(EXERCISE INSTRUCTIONS): Repeat each line of the material below exactly as it appears, minus any pictures.

-.-.-

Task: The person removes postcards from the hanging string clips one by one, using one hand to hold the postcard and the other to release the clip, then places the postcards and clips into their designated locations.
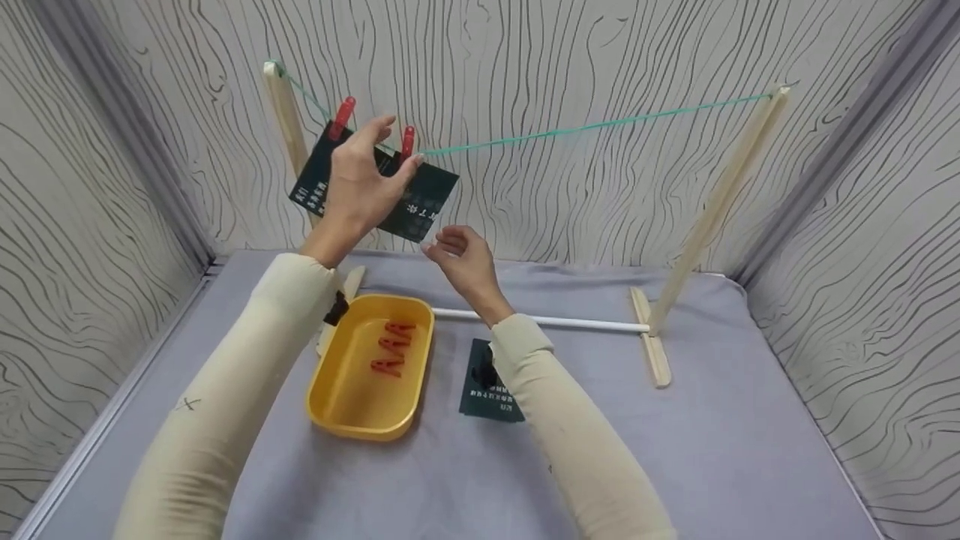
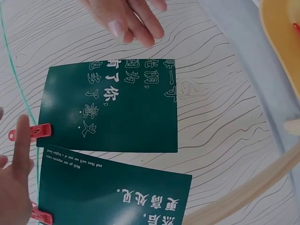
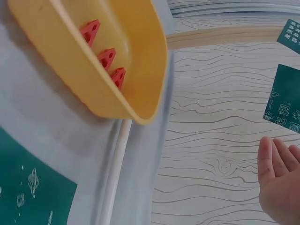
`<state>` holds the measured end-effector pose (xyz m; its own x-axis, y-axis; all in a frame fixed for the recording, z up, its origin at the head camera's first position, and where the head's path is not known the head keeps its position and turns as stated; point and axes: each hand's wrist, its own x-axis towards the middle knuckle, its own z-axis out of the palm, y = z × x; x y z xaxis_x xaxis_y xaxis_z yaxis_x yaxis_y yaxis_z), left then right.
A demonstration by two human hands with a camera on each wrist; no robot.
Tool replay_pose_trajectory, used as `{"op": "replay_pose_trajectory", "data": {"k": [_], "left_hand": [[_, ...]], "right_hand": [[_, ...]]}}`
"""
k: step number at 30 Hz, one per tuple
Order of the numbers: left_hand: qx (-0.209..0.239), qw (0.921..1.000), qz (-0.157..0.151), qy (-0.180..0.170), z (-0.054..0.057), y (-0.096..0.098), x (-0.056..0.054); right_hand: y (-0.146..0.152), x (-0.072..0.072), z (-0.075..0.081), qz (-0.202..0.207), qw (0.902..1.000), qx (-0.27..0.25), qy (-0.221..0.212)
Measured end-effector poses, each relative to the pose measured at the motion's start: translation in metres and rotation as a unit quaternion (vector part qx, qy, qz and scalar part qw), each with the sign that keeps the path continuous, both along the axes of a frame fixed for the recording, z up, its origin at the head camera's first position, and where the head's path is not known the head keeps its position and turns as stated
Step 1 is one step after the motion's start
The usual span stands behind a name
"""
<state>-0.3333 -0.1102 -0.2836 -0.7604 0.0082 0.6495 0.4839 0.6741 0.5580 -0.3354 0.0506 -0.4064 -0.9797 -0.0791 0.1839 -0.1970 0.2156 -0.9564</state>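
Two dark green cards with white writing hang from a green string (image 1: 555, 133), each held by a red clothespin. My left hand (image 1: 364, 176) is in front of the cards, thumb beside the right clothespin (image 1: 407, 141). In the left wrist view, an extended finger of it overlaps this clothespin's outer end; the fingers are spread. The other clothespin (image 1: 343, 118) clips the left card (image 2: 112, 197). Just below the lower corner of the right card (image 2: 108, 108), my right hand (image 1: 466, 262) has loosely bent fingers. The right wrist view shows it apart from the card, holding nothing.
A yellow bin (image 1: 322, 382) holds several red clothespins (image 1: 392, 351). Beside it, green cards (image 1: 487, 401) lie on the grey cloth, partly under my right sleeve. Wooden posts, left (image 1: 285, 112) and right (image 1: 720, 202), carry the string; a white rod (image 1: 585, 324) runs low between them.
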Motion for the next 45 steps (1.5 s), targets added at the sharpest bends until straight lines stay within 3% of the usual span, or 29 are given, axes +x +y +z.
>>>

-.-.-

(SOLUTION TO THE PROBLEM):
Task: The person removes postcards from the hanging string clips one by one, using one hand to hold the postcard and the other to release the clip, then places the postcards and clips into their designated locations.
`<state>` holds the measured end-effector pose (xyz m; its own x-axis, y-axis; all in a frame fixed for the recording, z up, its origin at the head camera's first position, and where the head's path is not known the head keeps its position and turns as stated; point and axes: each hand's wrist, its own x-axis towards the middle knuckle, its own z-axis out of the palm, y = z × x; x y z xaxis_x xaxis_y xaxis_z yaxis_x yaxis_y yaxis_z), left then right.
A demonstration by two human hands with a camera on each wrist; no robot.
Tool replay_pose_trajectory, used as `{"op": "replay_pose_trajectory", "data": {"k": [_], "left_hand": [[_, ...]], "right_hand": [[_, ...]]}}`
"""
k: step number at 30 Hz, one per tuple
Order of the numbers: left_hand: qx (-0.209..0.239), qw (0.921..1.000), qz (-0.157..0.151), qy (-0.180..0.170), z (-0.054..0.057), y (-0.096..0.098), x (-0.056..0.054); right_hand: y (-0.146..0.152), x (-0.072..0.072), z (-0.075..0.081), qz (-0.202..0.207), qw (0.902..1.000), qx (-0.27..0.25), qy (-0.221..0.212)
Measured end-effector poses, each relative to the pose measured at the motion's start: translation in metres and rotation as a unit quaternion (vector part qx, qy, qz and scalar part qw), each with the sign that keeps the path continuous, both along the axes of a frame fixed for the recording, z up, its origin at the head camera's first position, and where the head's path is not known the head keeps its position and turns as stated
Step 1 is one step after the motion's start
The usual span stands behind a name
"""
<state>-0.3333 -0.1102 -0.2836 -0.7604 0.0082 0.6495 0.4839 0.6741 0.5580 -0.3354 0.0506 -0.4064 -0.9797 -0.0791 0.1839 -0.1970 0.2156 -0.9564</state>
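Two dark green cards with white writing hang from a green string (image 1: 555, 133), each held by a red clothespin. My left hand (image 1: 364, 176) is in front of the cards, thumb beside the right clothespin (image 1: 407, 141). In the left wrist view, an extended finger of it overlaps this clothespin's outer end; the fingers are spread. The other clothespin (image 1: 343, 118) clips the left card (image 2: 112, 197). Just below the lower corner of the right card (image 2: 108, 108), my right hand (image 1: 466, 262) has loosely bent fingers. The right wrist view shows it apart from the card, holding nothing.
A yellow bin (image 1: 322, 382) holds several red clothespins (image 1: 392, 351). Beside it, green cards (image 1: 487, 401) lie on the grey cloth, partly under my right sleeve. Wooden posts, left (image 1: 285, 112) and right (image 1: 720, 202), carry the string; a white rod (image 1: 585, 324) runs low between them.
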Motion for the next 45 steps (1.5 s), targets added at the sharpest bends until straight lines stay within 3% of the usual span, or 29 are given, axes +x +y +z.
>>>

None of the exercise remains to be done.